### TASK STATEMENT
Nothing but the lines from the start of the entries through the line containing "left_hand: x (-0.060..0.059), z" should appear in the answer, each given exactly.

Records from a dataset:
■ ■ ■ ■ ■
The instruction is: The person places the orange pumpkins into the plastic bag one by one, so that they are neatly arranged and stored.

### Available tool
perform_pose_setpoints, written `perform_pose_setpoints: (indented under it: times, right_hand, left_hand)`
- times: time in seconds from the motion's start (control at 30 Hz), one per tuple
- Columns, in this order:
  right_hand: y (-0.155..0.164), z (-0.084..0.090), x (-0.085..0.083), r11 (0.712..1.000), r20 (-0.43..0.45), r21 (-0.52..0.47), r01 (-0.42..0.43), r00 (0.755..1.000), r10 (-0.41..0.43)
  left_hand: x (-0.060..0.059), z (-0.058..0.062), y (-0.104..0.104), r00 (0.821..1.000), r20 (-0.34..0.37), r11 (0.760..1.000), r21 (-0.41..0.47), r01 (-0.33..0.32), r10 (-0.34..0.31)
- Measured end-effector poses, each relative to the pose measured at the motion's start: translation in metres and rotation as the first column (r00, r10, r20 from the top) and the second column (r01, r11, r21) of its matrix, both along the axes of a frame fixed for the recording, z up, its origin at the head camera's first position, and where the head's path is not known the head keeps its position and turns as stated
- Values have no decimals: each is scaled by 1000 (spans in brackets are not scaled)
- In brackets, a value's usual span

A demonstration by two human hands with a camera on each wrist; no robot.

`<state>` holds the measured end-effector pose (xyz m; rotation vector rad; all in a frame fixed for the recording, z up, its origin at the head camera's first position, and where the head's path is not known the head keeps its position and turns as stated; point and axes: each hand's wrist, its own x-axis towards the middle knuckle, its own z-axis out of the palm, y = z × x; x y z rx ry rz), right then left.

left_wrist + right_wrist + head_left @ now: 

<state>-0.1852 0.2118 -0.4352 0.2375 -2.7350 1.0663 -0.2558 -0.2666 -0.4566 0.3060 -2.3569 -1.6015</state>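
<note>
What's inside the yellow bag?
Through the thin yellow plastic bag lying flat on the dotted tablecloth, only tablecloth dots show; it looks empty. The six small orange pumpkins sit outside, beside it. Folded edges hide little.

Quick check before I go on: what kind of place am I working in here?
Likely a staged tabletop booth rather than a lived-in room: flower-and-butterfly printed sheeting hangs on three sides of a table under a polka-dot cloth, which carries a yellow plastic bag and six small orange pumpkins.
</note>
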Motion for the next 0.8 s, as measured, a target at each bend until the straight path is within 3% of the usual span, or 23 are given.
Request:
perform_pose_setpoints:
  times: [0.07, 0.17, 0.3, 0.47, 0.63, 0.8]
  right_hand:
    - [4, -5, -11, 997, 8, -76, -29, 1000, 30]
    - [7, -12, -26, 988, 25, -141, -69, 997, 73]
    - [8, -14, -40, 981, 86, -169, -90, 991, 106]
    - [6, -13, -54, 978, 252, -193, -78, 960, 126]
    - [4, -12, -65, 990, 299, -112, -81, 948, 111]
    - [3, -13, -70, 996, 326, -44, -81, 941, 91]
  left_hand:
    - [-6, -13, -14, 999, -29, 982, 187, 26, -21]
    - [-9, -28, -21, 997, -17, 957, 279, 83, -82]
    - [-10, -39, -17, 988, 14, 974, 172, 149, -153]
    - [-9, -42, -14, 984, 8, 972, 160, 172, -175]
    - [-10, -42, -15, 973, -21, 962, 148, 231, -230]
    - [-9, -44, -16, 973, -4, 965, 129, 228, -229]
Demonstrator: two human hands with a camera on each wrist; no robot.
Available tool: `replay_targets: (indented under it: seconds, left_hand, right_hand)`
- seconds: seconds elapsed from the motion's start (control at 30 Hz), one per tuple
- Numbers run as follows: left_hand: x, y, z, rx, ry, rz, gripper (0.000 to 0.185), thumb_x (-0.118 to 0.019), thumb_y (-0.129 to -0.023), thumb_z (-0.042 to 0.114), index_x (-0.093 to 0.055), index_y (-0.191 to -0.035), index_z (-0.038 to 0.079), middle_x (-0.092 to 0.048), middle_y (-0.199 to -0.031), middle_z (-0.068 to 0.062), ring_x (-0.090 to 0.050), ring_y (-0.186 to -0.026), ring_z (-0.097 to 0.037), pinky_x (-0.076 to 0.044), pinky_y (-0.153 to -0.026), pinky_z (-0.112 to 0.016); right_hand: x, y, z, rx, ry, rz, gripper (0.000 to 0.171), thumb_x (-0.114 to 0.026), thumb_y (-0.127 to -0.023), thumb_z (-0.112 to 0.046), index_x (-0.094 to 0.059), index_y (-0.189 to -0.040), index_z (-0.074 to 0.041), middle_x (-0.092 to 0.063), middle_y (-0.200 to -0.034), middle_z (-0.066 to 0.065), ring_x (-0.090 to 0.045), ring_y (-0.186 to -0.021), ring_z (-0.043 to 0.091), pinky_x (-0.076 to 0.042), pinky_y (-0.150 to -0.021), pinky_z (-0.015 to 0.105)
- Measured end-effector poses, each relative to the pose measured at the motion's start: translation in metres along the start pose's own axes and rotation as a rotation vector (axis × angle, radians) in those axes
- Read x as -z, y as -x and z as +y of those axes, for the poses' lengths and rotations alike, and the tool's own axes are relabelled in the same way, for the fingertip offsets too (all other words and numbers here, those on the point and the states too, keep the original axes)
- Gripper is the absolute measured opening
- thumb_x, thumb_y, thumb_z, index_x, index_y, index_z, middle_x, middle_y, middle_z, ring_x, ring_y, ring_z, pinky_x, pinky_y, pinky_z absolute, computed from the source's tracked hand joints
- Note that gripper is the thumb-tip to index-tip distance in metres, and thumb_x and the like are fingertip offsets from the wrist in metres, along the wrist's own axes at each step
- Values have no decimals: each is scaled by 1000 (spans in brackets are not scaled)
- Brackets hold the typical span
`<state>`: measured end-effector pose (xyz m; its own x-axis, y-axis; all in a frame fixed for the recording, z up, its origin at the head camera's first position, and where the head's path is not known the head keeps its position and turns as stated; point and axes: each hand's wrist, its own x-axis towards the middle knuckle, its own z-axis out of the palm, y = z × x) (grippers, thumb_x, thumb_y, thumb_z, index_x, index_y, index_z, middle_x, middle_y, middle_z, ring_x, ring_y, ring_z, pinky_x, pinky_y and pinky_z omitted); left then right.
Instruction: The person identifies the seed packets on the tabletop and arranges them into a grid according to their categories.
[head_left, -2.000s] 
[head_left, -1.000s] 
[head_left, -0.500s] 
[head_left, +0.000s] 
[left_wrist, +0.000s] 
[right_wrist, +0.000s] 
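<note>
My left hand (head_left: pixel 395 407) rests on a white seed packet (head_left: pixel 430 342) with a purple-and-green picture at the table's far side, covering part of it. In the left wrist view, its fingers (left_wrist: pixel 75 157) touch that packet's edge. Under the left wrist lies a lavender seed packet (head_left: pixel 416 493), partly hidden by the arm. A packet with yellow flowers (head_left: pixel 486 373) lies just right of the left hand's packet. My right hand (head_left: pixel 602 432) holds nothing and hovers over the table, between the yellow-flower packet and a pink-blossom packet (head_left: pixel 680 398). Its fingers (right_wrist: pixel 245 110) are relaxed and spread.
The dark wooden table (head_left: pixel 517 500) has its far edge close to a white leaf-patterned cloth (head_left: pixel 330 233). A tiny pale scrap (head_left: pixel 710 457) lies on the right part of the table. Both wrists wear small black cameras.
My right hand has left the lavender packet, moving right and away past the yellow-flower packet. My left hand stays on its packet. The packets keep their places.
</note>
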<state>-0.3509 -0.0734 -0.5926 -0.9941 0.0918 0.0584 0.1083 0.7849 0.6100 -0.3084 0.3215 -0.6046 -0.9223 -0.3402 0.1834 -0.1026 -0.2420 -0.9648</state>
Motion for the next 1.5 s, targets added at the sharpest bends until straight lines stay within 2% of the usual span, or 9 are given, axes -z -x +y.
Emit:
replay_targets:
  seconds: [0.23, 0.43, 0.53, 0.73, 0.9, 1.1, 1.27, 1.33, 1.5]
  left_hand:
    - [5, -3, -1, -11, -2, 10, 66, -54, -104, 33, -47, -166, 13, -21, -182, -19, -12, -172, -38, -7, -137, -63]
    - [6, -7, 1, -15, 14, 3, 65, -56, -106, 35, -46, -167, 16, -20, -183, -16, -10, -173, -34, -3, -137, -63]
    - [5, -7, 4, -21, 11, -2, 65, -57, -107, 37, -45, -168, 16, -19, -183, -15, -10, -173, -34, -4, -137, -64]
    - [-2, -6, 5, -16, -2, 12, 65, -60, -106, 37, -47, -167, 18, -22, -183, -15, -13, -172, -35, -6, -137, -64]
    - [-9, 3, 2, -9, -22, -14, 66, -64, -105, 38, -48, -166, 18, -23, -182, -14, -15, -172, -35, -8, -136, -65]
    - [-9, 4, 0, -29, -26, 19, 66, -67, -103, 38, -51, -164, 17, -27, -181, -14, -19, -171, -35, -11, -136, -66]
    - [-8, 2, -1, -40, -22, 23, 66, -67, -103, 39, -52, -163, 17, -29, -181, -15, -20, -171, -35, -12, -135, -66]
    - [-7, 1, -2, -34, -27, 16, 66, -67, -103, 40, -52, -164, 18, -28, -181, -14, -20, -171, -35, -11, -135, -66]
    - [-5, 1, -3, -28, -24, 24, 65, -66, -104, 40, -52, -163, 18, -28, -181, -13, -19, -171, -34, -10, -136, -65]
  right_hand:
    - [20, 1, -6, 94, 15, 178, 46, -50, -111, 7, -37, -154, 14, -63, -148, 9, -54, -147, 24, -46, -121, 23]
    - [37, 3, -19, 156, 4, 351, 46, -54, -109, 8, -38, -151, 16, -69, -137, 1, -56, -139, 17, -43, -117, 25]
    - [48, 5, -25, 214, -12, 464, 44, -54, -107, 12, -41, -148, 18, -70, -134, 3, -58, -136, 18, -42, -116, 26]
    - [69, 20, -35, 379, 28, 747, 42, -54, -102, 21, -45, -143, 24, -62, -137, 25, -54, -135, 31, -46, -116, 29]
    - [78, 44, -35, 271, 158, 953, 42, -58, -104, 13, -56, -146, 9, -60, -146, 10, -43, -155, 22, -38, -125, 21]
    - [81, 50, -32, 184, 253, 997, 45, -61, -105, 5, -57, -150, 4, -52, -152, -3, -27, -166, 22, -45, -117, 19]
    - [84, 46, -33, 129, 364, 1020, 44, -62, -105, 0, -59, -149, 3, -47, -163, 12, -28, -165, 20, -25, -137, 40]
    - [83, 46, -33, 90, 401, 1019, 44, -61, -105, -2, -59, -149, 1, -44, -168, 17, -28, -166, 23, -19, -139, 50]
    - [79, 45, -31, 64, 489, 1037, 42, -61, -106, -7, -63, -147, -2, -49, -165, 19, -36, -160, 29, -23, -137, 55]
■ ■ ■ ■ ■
### ANSWER AREA
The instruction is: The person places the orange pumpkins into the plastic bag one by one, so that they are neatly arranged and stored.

### Available tool
perform_pose_setpoints, written `perform_pose_setpoints: (indented under it: times, right_hand, left_hand)`
- times: time in seconds from the motion's start (control at 30 Hz), one per tuple
- Columns, in this order:
  right_hand: y (-0.155..0.164), z (-0.084..0.090), x (-0.085..0.083), r11 (0.712..1.000), r20 (-0.43..0.45), r21 (-0.52..0.47), r01 (-0.42..0.43), r00 (0.755..1.000), r10 (-0.41..0.43)
  left_hand: x (-0.060..0.059), z (-0.058..0.062), y (-0.104..0.104), r00 (0.821..1.000), r20 (-0.34..0.37), r11 (0.760..1.000), r21 (-0.41..0.47), r01 (-0.33..0.32), r10 (-0.34..0.31)

This completes the response to the exercise.